# Pecan Cabinets



## Friendswoodmatt (Feb 22, 2005)

I am looking to have my Pecan Cabinets stained sort of a medium brown color-- I found a color I like and need to tell the cabinet guy what color stain to use-- Any idea what color might get me close to this?
Fruitwood, English Chestnut, provincial and antiquebrown are potentials--
I do not want a ton of red, more a medium brown tone like shown--
any ideas?


----------



## Capt Justin (Sep 20, 2014)

Take a couple of pieces to Sherwin Williams and they can test them for you.


----------



## Friendswoodmatt (Feb 22, 2005)

Tough to do when they are not here but in junction. I ama hoping to get an idea of what color to use from the memebrs
I havr never stained pecan before so i dont know how it takes stain and bow it changes it

Sent from my SAMSUNG-SM-G890A using Tapatalk


----------



## Hooked (Oct 15, 2004)

I'm no help on the stain match but I love the way the drawer fronts are made from a single board. Beautiful.

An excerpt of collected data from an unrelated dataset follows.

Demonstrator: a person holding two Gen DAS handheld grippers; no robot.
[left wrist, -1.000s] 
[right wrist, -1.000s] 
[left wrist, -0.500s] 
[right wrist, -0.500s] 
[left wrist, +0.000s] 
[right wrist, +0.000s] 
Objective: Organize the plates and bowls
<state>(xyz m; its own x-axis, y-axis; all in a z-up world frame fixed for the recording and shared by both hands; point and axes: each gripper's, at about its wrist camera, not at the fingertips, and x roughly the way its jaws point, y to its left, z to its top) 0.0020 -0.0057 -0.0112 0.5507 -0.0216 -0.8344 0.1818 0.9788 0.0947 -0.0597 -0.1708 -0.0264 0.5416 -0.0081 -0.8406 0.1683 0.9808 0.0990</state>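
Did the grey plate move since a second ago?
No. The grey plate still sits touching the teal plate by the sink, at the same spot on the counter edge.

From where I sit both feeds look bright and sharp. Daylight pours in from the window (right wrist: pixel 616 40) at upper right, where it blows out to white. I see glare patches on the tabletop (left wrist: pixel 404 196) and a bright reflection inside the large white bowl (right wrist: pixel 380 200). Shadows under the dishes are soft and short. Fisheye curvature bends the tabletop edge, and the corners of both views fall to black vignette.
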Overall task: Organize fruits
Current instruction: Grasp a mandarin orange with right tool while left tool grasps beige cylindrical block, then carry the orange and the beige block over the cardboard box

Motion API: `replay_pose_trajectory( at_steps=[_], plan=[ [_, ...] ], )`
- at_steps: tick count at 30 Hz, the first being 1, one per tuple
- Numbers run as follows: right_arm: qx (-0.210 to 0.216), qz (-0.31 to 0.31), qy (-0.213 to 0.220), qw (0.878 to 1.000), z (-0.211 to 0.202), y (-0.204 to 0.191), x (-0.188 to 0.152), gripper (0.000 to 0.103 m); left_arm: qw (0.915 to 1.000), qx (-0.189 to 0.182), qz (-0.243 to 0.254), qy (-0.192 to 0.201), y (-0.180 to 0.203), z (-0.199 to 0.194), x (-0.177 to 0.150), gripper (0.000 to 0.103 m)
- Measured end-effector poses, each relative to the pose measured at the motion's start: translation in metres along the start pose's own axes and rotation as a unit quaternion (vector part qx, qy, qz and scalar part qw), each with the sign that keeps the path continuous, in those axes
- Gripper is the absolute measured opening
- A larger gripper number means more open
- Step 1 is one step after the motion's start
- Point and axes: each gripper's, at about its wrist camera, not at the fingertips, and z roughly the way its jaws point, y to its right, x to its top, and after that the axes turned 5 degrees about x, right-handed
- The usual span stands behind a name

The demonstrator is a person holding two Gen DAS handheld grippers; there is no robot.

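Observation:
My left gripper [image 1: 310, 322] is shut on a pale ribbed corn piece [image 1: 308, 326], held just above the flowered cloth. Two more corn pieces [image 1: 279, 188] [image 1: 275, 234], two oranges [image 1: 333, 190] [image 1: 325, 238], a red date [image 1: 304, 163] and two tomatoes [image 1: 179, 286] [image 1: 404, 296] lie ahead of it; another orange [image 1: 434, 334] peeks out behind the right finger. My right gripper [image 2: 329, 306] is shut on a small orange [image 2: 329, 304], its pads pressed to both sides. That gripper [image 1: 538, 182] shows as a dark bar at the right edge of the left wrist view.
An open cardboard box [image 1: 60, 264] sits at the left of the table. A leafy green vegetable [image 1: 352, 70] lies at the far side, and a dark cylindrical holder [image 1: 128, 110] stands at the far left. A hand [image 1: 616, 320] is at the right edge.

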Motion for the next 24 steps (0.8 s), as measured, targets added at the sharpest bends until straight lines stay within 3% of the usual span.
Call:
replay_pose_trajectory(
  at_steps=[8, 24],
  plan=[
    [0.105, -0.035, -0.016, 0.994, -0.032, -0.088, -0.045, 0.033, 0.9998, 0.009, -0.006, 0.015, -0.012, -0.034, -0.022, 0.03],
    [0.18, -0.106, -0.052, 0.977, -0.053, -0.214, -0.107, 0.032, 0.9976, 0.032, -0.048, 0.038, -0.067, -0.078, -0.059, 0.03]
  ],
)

Maybe send the picture to your cabinet guy for his suggestion?


----------



## Friendswoodmatt (Feb 22, 2005)

Thanks-- I am a layman in this-- I was actually a lil unhappy they didn't make them out of more than one piece -- but now that you pointed it out-- I hand not noticed this and I think its a be a cool thing
in another day or 2 it will be all my idea


----------



## HBS (Aug 11, 2005)

We always used a "white wash" stain 1st coat.. to eliminate too dark areas. Then apply your stain to whatever depth you prefer. I highly recommend you get a sample of like material to play around with. maybe a partial piece of pecan stain grade plywood. Never stained cabinets without the white wash.


----------



## Hooked (Oct 15, 2004)

Friendswoodmatt said:


> Thanks-- I am a layman in this-- I was actually a lil unhappy they didn't make them out of more than one piece -- but now that you pointed it out-- I hand not noticed this and I think its a be a cool thing
> in another day or 2 it will be all my idea


----------



## trout250 (Aug 24, 2005)

depends on how he wants them to look like the pic he showed has different looking woods in it. A stain controller ie the white wash will give a uniform stain
color. if you have spray equipment available use a minwax stain then clear coat over. minwax stain is easy to use, but let it dry 24hrs before clear coat, for best results. And like earlier post go to a sherwin williams store and let them help you.
good luck


----------